The difference on steel properties also rely on how skilled the builder is in using the steel tubing to its fullest potential. Different manufacturers will use different butting and shaving techniques to get the ride feel they are pursuing. Stanton for example puts a lot of thought into their steel butting and tube width based on what the bike is being built for. 

Reynolds 853 is a higher quality steel than your typical 4130 Chormoly, but it still relies on the builder to bring the most out of it.


----------



## tantrum007 (May 4, 2017)

Yeah sooo anyone know of more builders that use Reynolds 853? I don't get on with Stanton geo


----------



## BadgerOne (Jul 17, 2015)

The list is short. I think all of the currently available ones have already been covered. Your other option is to go custom.

853 is great stuff, the strength to weight ratio is about as good as it gets for non-stainless tubing and the fact that it air hardens is a nice feature for the builder. That being said any decently made steel frame from any grade of 4130 is going to outlive us all, so I wouldn't overthink it too much.


----------



## KobayashiMaru (Apr 25, 2020)

knl2stl said:


> I think that most 853 frames have 853 for the main triangle only and that the stays are usually 4130.

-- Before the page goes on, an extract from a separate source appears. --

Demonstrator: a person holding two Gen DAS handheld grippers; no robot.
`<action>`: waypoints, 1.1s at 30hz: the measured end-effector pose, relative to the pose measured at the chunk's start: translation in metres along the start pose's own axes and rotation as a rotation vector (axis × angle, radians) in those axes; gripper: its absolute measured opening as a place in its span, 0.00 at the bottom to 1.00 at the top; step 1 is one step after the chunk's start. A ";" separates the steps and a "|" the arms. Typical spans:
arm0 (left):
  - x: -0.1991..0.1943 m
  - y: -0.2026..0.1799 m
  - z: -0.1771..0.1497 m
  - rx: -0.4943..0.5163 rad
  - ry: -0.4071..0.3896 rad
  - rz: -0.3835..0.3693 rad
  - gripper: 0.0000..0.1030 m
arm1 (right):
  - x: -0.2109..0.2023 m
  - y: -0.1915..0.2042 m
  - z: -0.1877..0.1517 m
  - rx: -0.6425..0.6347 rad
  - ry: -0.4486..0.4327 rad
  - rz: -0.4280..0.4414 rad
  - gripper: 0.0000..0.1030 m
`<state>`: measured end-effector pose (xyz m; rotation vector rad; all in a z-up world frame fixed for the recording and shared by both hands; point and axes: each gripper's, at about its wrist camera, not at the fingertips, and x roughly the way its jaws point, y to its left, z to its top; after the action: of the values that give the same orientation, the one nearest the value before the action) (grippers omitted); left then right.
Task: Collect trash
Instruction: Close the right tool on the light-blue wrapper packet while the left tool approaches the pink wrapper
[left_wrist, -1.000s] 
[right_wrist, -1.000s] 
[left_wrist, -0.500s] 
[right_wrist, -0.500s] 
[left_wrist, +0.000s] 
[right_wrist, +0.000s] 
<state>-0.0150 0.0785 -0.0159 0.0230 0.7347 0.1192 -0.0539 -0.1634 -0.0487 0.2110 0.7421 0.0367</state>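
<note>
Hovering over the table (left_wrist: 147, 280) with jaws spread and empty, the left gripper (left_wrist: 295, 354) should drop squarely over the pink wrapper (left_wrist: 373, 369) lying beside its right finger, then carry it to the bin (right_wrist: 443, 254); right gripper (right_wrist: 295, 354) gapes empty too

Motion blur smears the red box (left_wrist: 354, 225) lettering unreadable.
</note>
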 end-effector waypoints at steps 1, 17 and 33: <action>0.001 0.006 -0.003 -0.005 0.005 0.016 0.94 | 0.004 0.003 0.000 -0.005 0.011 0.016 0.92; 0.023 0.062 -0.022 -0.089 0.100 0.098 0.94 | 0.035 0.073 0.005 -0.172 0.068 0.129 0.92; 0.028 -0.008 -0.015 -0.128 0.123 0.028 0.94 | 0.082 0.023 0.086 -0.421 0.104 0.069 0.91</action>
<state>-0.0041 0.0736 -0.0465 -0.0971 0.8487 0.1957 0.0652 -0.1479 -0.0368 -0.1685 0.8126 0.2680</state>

My '09 Sir9 is 853 throughout. Sometimes old stuff is good stuff.


----------



## knl2stl (Jan 7, 2011)

KobayashiMaru said:


> My '09 Sir9 is 853 throughout. Sometimes old stuff is good stuff.


I doubt it. (But I could be wrong.)


----------



## Gilarider (Jul 13, 2009)

853 has better dent resistance. Supposedly.


----------



## KobayashiMaru (Apr 25, 2020)

knl2stl said:


> I doubt it. (But I could be wrong.)


Two seconds looking on google.











I tried to highlight the sentence that says every tube uses 853, but my phone photo editor changed it's software and I don't want to spend 2 seconds on google looking up how to do it the new way.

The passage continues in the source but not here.